PROBLEM DESCRIPTION :: Please reproduce the listing in full, exactly as given.
*** Block opens ***
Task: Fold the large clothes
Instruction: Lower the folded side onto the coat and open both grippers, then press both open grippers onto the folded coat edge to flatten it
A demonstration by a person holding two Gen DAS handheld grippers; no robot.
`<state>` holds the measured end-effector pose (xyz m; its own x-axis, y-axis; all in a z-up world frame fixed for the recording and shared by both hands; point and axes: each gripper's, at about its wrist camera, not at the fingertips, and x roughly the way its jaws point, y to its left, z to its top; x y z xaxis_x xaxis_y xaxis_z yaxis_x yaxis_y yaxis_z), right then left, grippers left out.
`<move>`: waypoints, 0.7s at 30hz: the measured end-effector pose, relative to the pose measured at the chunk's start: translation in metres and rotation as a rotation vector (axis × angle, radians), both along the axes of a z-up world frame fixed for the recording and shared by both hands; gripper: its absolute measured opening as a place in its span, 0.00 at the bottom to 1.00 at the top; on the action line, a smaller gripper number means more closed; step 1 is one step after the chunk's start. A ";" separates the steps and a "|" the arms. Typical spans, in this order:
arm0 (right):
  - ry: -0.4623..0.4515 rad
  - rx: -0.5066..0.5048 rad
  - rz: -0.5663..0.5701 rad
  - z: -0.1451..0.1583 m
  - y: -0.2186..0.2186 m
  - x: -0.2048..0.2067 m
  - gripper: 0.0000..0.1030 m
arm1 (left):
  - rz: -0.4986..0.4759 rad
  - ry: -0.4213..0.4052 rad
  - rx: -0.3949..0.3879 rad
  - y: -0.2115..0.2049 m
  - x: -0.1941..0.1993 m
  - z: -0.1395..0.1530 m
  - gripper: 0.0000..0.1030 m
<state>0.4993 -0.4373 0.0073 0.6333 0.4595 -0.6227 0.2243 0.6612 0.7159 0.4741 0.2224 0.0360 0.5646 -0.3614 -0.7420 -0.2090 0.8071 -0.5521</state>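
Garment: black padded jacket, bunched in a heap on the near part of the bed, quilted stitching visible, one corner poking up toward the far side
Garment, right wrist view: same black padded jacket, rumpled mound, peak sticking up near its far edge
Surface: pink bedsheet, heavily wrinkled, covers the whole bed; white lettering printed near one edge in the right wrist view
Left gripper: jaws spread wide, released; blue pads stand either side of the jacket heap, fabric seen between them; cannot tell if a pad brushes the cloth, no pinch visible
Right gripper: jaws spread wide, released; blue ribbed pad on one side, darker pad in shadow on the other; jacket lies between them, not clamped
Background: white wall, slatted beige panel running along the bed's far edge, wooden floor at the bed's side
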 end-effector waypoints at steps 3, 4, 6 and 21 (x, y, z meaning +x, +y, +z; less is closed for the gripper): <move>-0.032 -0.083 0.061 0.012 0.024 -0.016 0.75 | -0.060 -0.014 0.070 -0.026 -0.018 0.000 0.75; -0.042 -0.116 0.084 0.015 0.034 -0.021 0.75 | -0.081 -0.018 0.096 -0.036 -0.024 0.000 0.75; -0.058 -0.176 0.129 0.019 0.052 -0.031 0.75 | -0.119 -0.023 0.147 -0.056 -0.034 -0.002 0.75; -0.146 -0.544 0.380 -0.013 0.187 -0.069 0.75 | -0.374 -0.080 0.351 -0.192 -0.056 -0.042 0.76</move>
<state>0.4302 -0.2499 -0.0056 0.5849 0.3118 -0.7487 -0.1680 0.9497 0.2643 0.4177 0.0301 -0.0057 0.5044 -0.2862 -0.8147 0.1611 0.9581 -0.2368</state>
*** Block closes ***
RESULT OF THE EXERCISE ::
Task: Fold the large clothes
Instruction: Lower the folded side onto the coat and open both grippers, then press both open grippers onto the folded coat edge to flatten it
A demonstration by a person holding two Gen DAS handheld grippers; no robot.
`<state>` holds the measured end-effector pose (xyz m; its own x-axis, y-axis; all in a z-up world frame fixed for the recording and shared by both hands; point and axes: each gripper's, at about its wrist camera, not at the fingertips, and x roughly the way its jaws point, y to its left, z to its top; x y z xaxis_x xaxis_y xaxis_z yaxis_x yaxis_y yaxis_z), right then left, grippers left out.
`<move>`: waypoints, 0.7s at 30hz: the measured end-effector pose, relative to the pose measured at the chunk's start: translation in metres and rotation as a rotation vector (axis × angle, radians), both along the axes of a z-up world frame fixed for the recording and shared by both hands; gripper: its absolute measured opening as a place in its span, 0.00 at the bottom to 1.00 at the top; on the action line, a smaller gripper number means more closed; step 1 is one step after the chunk's start. A ";" separates the steps and a "|" the arms. Typical spans, in this order:
arm0 (right):
  - ry: -0.4623..0.4515 rad
  - rx: -0.5066..0.5048 rad
  - rz: -0.5663..0.5701 rad
  - z: -0.1451..0.1583 m
  - y: -0.2186..0.2186 m
  - x: -0.2048..0.2067 m
  - gripper: 0.0000..0.1030 m
arm1 (left):
  - rz: -0.4986..0.4759 rad
  - ry: -0.4213..0.4052 rad
  - rx: -0.3949..0.3879 rad
  - y: -0.2115..0.2049 m
  - x: -0.1941..0.1993 m
  - z: -0.1395..0.1530 m
  - gripper: 0.0000..0.1030 m
<state>0.4993 -0.4373 0.0073 0.6333 0.4595 -0.6227 0.2243 0.6612 0.7159 0.4741 0.2224 0.0360 0.5646 -0.3614 -0.7420 -0.2090 0.8071 -0.5521</state>
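Garment: black padded jacket, bunched in a heap on the near part of the bed, quilted stitching visible, one corner poking up toward the far side
Garment, right wrist view: same black padded jacket, rumpled mound, peak sticking up near its far edge
Surface: pink bedsheet, heavily wrinkled, covers the whole bed; white lettering printed near one edge in the right wrist view
Left gripper: jaws spread wide, released; blue pads stand either side of the jacket heap, fabric seen between them; cannot tell if a pad brushes the cloth, no pinch visible
Right gripper: jaws spread wide, released; blue ribbed pad on one side, darker pad in shadow on the other; jacket lies between them, not clamped
Background: white wall, slatted beige panel running along the bed's far edge, wooden floor at the bed's side
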 end-effector waypoints at steps 3, 4, 6 and 21 (x, y, z meaning +x, +y, +z; less is closed for the gripper): <move>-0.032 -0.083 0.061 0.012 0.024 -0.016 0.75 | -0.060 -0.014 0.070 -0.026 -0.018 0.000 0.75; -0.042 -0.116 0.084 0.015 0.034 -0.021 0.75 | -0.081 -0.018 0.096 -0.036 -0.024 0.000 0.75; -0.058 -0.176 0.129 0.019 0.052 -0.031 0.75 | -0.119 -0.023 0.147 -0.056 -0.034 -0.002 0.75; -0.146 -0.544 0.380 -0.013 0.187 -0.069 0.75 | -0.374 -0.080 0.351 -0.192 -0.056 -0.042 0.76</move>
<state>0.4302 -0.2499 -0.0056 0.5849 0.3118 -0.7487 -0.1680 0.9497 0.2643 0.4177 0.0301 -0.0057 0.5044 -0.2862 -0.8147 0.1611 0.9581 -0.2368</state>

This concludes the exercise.